The trial does not specify if you need to stop taking your current medications, but you should not have any changes in your established pulmonary treatment within 28 days before the screening visit. It's best to discuss your specific medications with the trial team.

Research shows that SP-101 is a new gene therapy being tested for cystic fibrosis. In earlier studies, researchers administered SP-101 as an inhaled treatment. These studies are evaluating its safety and how the body processes it.
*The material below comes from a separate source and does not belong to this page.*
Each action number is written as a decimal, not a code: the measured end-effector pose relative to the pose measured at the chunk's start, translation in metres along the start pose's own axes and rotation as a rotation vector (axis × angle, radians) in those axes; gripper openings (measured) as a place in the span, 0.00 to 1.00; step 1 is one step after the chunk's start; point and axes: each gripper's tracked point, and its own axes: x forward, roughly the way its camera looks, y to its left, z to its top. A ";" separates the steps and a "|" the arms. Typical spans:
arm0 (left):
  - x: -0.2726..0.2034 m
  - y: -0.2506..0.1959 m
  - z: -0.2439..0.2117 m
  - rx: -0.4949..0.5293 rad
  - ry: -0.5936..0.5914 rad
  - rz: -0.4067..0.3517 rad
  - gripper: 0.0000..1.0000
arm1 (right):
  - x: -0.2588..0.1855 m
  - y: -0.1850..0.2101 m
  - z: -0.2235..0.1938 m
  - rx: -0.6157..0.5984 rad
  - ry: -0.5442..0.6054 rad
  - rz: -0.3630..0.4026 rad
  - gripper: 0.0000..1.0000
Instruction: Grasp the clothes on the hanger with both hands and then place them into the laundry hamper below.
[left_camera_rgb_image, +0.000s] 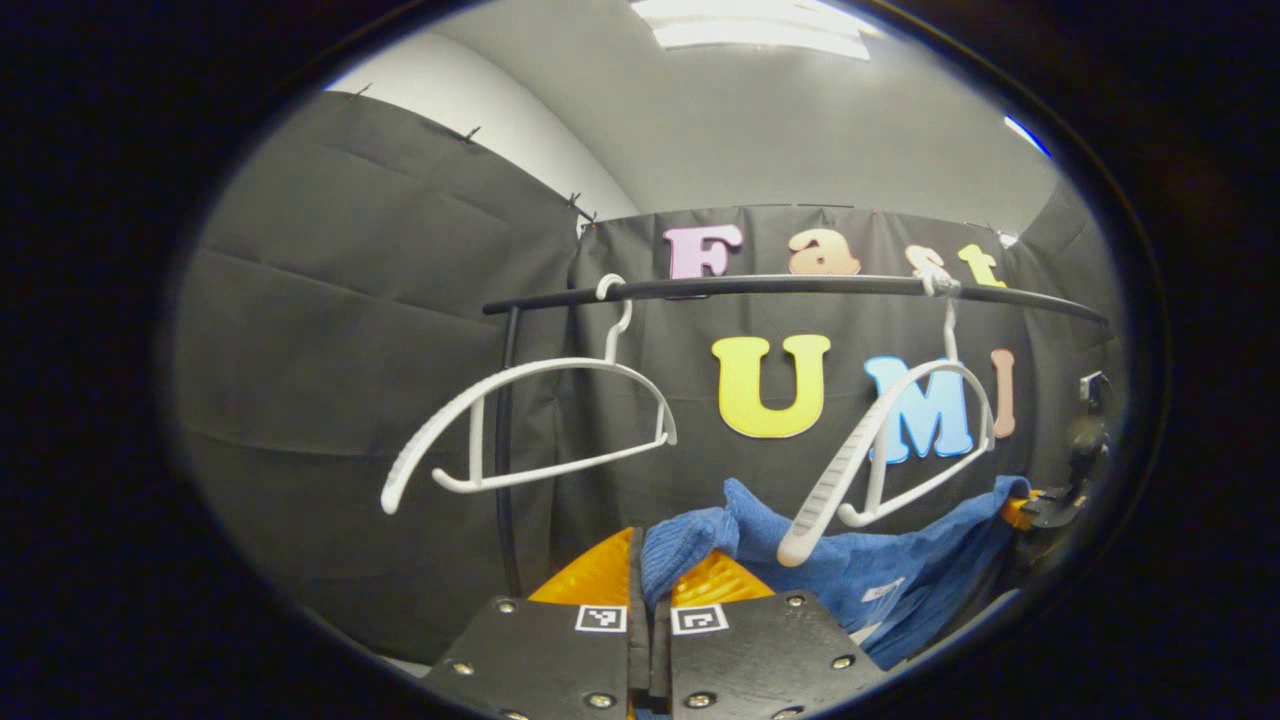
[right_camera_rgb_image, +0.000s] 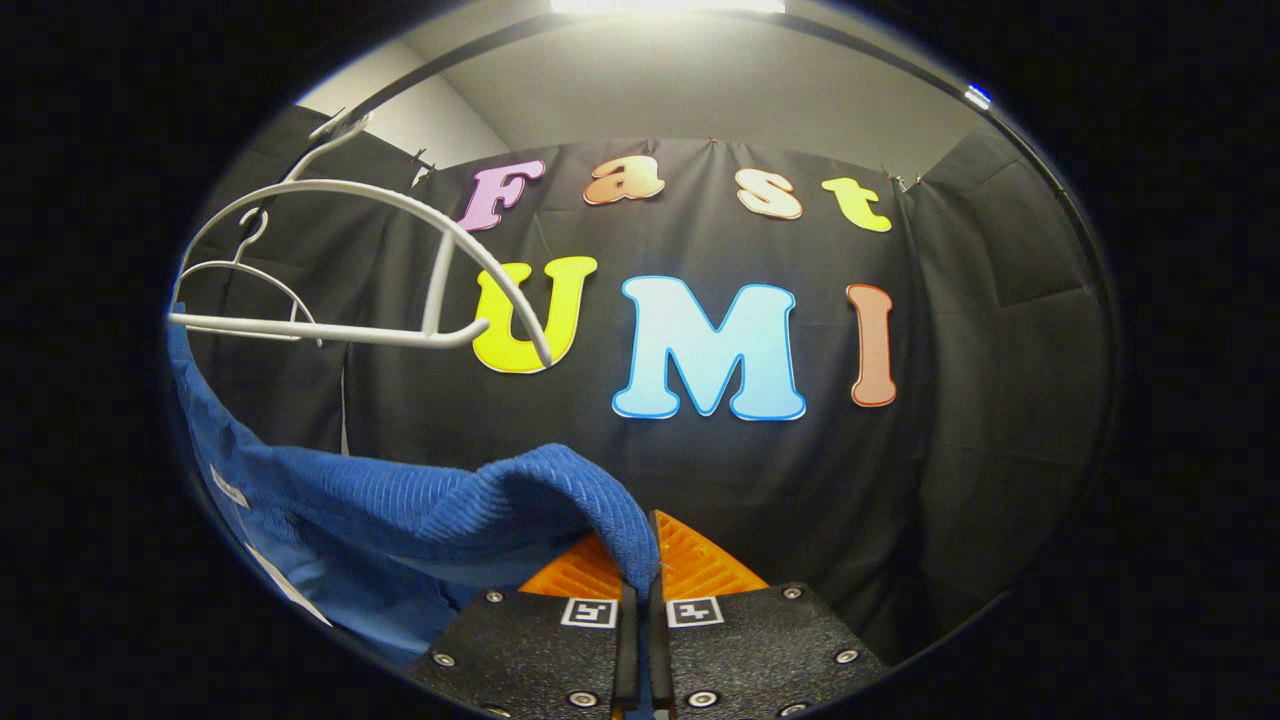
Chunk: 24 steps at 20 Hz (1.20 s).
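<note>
Cloth wall (left_camera_rgb_image: 350, 330) of the booth fills the background in both views. Across it in the left gripper view runs a dark rail (left_camera_rgb_image: 800, 287), from nine o'clock to three o'clock, on a post (left_camera_rgb_image: 508, 450) at its nine o'clock end.

Next in size is the blue garment (left_camera_rgb_image: 880, 570), off the hangers. In the left gripper view it stretches from the centre bottom out to four o'clock, where the other claw shows small and dim at the rim. In the right gripper view the garment (right_camera_rgb_image: 400, 510) sags from nine o'clock down to the centre bottom.

Two white hangers hang bare on the rail: the left hanger (left_camera_rgb_image: 530, 420) at about nine o'clock of the view's centre, the right hanger (left_camera_rgb_image: 880, 460) at four o'clock, in front of the garment.

The left claw (left_camera_rgb_image: 650, 590) at six o'clock is pressed together, pinching a fold of the garment between its fingers. The right claw (right_camera_rgb_image: 640, 575), also at six o'clock, is likewise pressed together on the garment's ribbed edge.
</note>
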 end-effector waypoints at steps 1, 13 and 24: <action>-0.005 -0.004 -0.001 -0.011 0.006 -0.021 0.01 | -0.012 0.006 0.003 0.004 -0.003 0.005 0.04; -0.086 -0.021 0.036 -0.027 -0.057 -0.213 0.01 | -0.129 0.050 0.052 0.058 -0.062 0.018 0.04; -0.150 -0.082 0.034 -0.113 -0.061 -0.442 0.01 | -0.238 0.109 0.079 0.045 -0.088 0.098 0.04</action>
Reports from these studies suggest that SP-101, when combined with doxorubicin (a chemotherapy drug), is under safety monitoring. Since this trial is in its early stages, the primary focus is on ensuring the treatment's safety. Doctors and researchers are closely observing for any harmful effects and how well patients tolerate it.

Researchers are excited about SP-101 for cystic fibrosis because, unlike traditional therapies that primarily focus on managing symptoms, SP-101 aims to address the underlying genetic cause of the disease. This treatment uses gene therapy delivered through inhalation, which is a novel method that targets lung cells directly, potentially leading to more effective and sustained results. Additionally, the combination with doxorubicin, typically used as a chemotherapy agent, might enhance the delivery and uptake of the gene therapy, offering a new avenue of hope for better management of cystic fibrosis.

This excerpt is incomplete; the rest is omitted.